### Data ###
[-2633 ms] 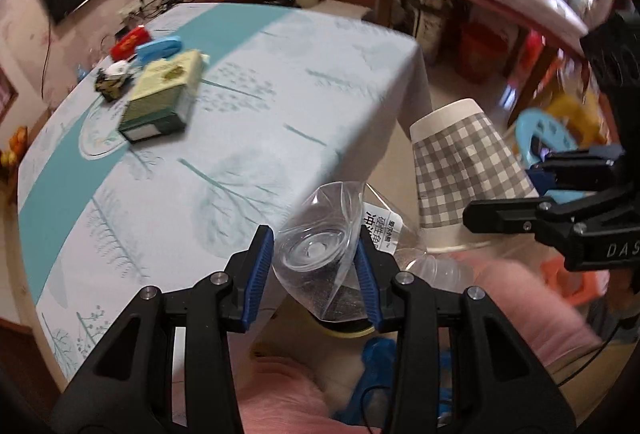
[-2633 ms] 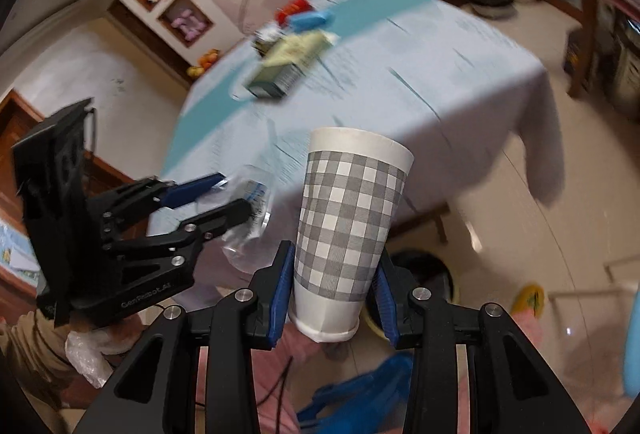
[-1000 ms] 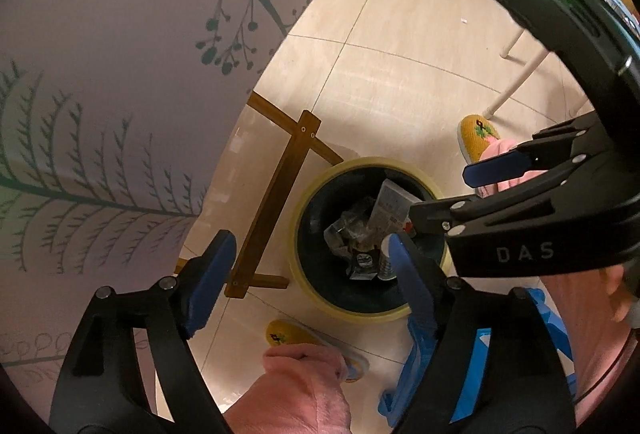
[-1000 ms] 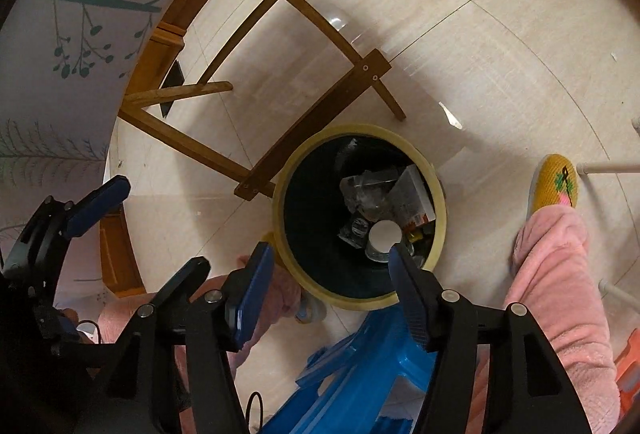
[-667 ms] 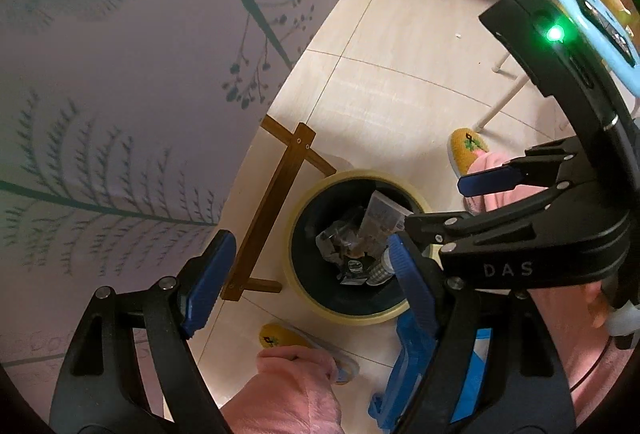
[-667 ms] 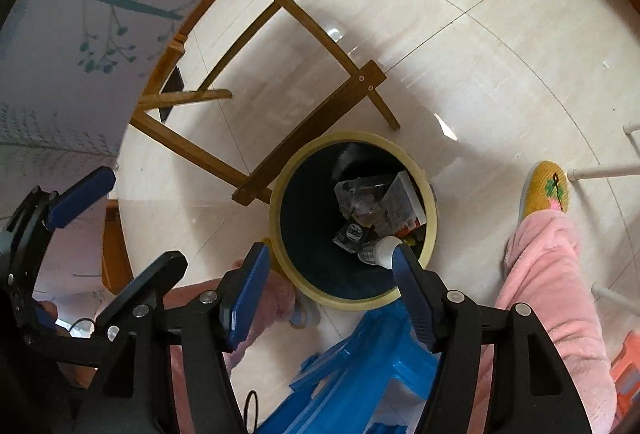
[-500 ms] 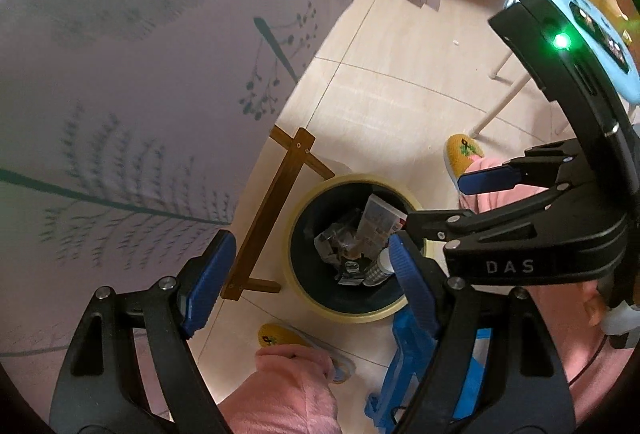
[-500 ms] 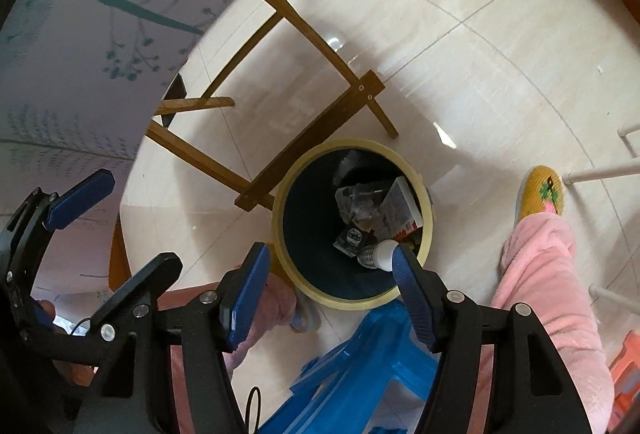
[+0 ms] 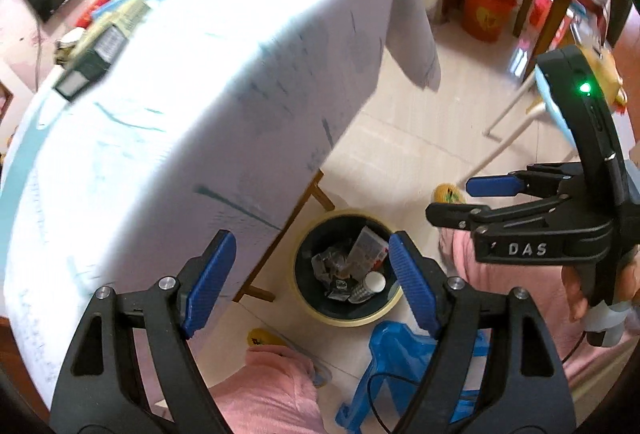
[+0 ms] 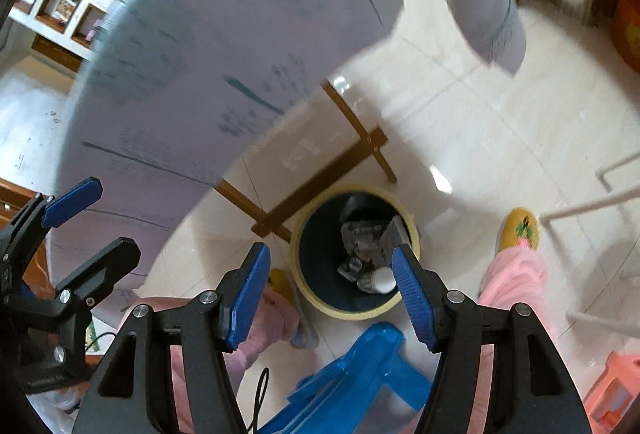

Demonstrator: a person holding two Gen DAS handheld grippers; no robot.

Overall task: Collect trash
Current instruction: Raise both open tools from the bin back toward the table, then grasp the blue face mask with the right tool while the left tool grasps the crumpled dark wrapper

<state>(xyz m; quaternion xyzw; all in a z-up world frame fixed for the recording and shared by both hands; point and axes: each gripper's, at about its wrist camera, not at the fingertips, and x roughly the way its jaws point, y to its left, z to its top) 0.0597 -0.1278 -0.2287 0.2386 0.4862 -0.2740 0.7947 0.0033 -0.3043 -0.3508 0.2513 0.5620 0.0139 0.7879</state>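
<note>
A round bin with a yellow rim [image 9: 345, 321] [image 10: 296, 234] stands on the floor beside the table. Inside lie the checked paper cup [image 9: 368, 286] [image 10: 376, 280], a crumpled clear plastic bottle [image 9: 326, 262] [image 10: 362, 234] and a carton [image 9: 366, 248]. My left gripper [image 9: 310, 282] is open and empty, high above the bin; it also shows in the right wrist view [image 10: 92, 218]. My right gripper [image 10: 332, 288] is open and empty above the bin; it also shows in the left wrist view [image 9: 460, 199].
The table with its white and teal cloth [image 9: 160, 121] [image 10: 240, 33] overhangs at left, with a green box [image 9: 100, 41] and small items on top. A wooden table leg frame [image 10: 344, 161], a blue stool [image 9: 396, 362] [image 10: 352, 374], pink-clad legs and yellow slippers [image 10: 520, 230] surround the bin.
Both grippers let go of the bottle and the cup, which now lie in the bin. Both have since lifted and tilted up, so the tabletop comes back into view.
</note>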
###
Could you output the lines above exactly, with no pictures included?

- **Response for this exercise**:
[-2633 ms] 
[-2633 ms] 
[-1000 ms] 
[-1000 ms] 
[-667 ms] 
[-667 ms] 
[-500 ms] 
[-500 ms] 
[+0 ms] 
[+0 ms] 

Demonstrator: a person holding two Gen DAS handheld grippers; no robot.

Overall task: Collect trash
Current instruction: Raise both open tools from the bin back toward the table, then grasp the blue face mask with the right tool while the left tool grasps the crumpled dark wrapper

<state>(xyz m; quaternion xyzw; all in a z-up world frame fixed for the recording and shared by both hands; point and axes: each gripper's, at about its wrist camera, not at the fingertips, and x roughly the way its jaws point, y to its left, z to its top) 0.0597 -0.1278 -0.2287 0.2386 0.4862 -0.2740 0.7947 0.0033 -0.3043 -0.3508 0.2513 0.5620 0.0139 0.7879</state>
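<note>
A round bin with a yellow rim [image 9: 345, 321] [image 10: 296, 234] stands on the floor beside the table. Inside lie the checked paper cup [image 9: 368, 286] [image 10: 376, 280], a crumpled clear plastic bottle [image 9: 326, 262] [image 10: 362, 234] and a carton [image 9: 366, 248]. My left gripper [image 9: 310, 282] is open and empty, high above the bin; it also shows in the right wrist view [image 10: 92, 218]. My right gripper [image 10: 332, 288] is open and empty above the bin; it also shows in the left wrist view [image 9: 460, 199].
The table with its white and teal cloth [image 9: 160, 121] [image 10: 240, 33] overhangs at left, with a green box [image 9: 100, 41] and small items on top. A wooden table leg frame [image 10: 344, 161], a blue stool [image 9: 396, 362] [image 10: 352, 374], pink-clad legs and yellow slippers [image 10: 520, 230] surround the bin.
Both grippers let go of the bottle and the cup, which now lie in the bin. Both have since lifted and tilted up, so the tabletop comes back into view.
</note>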

Nothing more is required for this exercise.